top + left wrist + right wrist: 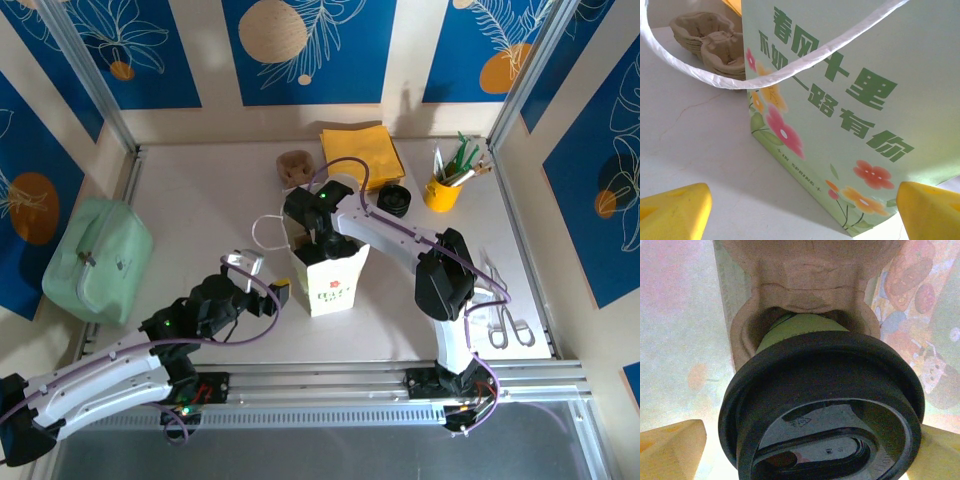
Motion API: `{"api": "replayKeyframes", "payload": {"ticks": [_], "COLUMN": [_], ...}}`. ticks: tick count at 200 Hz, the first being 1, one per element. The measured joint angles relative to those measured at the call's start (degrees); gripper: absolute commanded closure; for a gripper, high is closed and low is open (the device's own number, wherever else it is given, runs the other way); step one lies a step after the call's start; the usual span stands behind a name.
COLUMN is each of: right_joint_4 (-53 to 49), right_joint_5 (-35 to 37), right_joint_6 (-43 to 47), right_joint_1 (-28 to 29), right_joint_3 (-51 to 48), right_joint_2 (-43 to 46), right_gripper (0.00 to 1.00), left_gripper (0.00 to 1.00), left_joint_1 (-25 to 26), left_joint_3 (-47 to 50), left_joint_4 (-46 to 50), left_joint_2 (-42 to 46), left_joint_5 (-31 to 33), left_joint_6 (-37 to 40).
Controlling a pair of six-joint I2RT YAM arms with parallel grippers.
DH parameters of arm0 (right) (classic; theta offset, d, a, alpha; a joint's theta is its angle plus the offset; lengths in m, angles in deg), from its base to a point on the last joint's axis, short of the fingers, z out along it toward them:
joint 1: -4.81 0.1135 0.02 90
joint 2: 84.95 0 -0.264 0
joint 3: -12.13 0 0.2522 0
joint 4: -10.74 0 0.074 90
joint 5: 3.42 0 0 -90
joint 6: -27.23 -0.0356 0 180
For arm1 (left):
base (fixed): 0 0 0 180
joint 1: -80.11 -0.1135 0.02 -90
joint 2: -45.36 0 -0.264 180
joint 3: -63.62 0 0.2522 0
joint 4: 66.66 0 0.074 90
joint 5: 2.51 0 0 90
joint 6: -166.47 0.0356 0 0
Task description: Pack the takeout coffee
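The takeout coffee (800,327) sits in a pulp carrier (805,285) inside the paper bag (335,285), so it cannot tip; the right gripper (805,450) has its 2 fingers apart beside the lid (825,385), not clamping; the left gripper (805,210), also apart, hovers near the bag, probably to steady it.

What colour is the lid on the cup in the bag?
Black. The lid on the pale green cup shows best in the right wrist view.
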Motion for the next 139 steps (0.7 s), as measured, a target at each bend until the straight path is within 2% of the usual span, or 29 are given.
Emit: {"api": "replayKeyframes", "payload": {"ticks": [139], "right_joint_4": [-0.02], "right_joint_5": [1.05], "right_joint_6": [-0.02], "right_joint_1": [0.37], "right_joint_3": [0.20], "right_joint_2": [1.81], "right_gripper": [0.03], "left_gripper": [0.05], "left_joint_1": [0.00], "left_joint_3": [0.00], "left_joint_4": [-0.02], "left_joint_2": [-0.02], "left_joint_5": [0.00], "left_joint_6": [0.00]}}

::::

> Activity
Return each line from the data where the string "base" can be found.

> Response to this exercise
DH parameters of arm0 (right) (classic; theta offset, d, a, alpha; a joint's theta is its angle plus the offset; lengths in m, angles in deg), from its base to a point on the last joint's axis, short of the fingers, z out along it toward them:
base (fixed): 0 0 0 180

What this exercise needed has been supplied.